### Given data
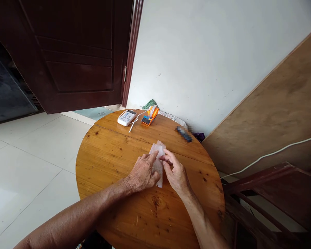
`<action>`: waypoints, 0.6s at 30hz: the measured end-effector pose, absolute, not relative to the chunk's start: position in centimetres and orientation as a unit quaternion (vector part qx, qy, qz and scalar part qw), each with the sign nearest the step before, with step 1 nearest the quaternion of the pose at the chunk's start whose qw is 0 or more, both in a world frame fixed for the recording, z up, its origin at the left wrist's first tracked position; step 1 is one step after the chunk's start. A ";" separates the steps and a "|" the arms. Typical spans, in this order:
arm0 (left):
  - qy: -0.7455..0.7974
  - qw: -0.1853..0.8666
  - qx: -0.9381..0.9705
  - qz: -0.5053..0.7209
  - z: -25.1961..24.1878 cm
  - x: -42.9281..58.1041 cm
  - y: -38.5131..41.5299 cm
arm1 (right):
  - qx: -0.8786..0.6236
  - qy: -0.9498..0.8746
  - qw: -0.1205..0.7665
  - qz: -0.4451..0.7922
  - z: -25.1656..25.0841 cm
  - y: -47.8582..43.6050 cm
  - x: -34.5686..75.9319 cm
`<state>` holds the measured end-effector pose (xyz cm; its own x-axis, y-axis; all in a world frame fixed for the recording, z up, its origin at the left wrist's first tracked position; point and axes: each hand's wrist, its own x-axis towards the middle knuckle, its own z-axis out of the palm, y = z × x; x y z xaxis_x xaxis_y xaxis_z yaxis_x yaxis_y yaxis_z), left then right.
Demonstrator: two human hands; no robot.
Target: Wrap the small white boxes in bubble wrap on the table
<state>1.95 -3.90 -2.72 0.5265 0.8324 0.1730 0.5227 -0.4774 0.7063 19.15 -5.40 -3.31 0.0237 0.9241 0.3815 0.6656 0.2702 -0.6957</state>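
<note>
A small clear plastic bag [158, 155] lies on the round wooden table [114, 162], near its middle. My left hand [143, 173] rests on the bag's left side, fingers curled and the forefinger pressing down on it. My right hand [175, 172] pinches the bag's right edge between thumb and fingers. Most of the bag's lower part is hidden under my hands.
At the table's far edge sit a white power bank [126, 117] with a white cable [134, 122], an orange tape dispenser [150, 116] and a dark small object [184, 134]. A wooden board [274, 114] leans on the wall at right. A dark door [75, 55] stands behind.
</note>
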 end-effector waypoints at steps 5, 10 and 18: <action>0.394 0.329 0.813 0.276 -3.0 1.9 -3.6 | -0.581 -0.681 0.426 0.131 -3.5 -5.2 19.4; 0.396 0.368 0.793 0.280 -3.3 2.0 -3.0 | -0.575 -0.691 0.423 0.108 -2.8 -5.4 19.3; 0.399 0.406 0.780 0.260 -3.4 2.3 -2.2 | -0.572 -0.701 0.415 0.095 -3.1 -5.6 19.5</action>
<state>2.30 -2.22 -3.44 0.5461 0.8337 0.0818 0.4107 -0.3515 0.8413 19.53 -5.64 -3.12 0.0002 0.8811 0.4730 0.7227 0.3268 -0.6090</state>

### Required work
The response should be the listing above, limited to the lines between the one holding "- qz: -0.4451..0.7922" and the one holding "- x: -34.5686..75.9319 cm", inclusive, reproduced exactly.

### Final answer
  - qz: -0.4451..0.7922
  - z: -25.1656..25.0841 cm
  - y: -47.8582..43.6050 cm
  - x: -34.5686..75.9319 cm

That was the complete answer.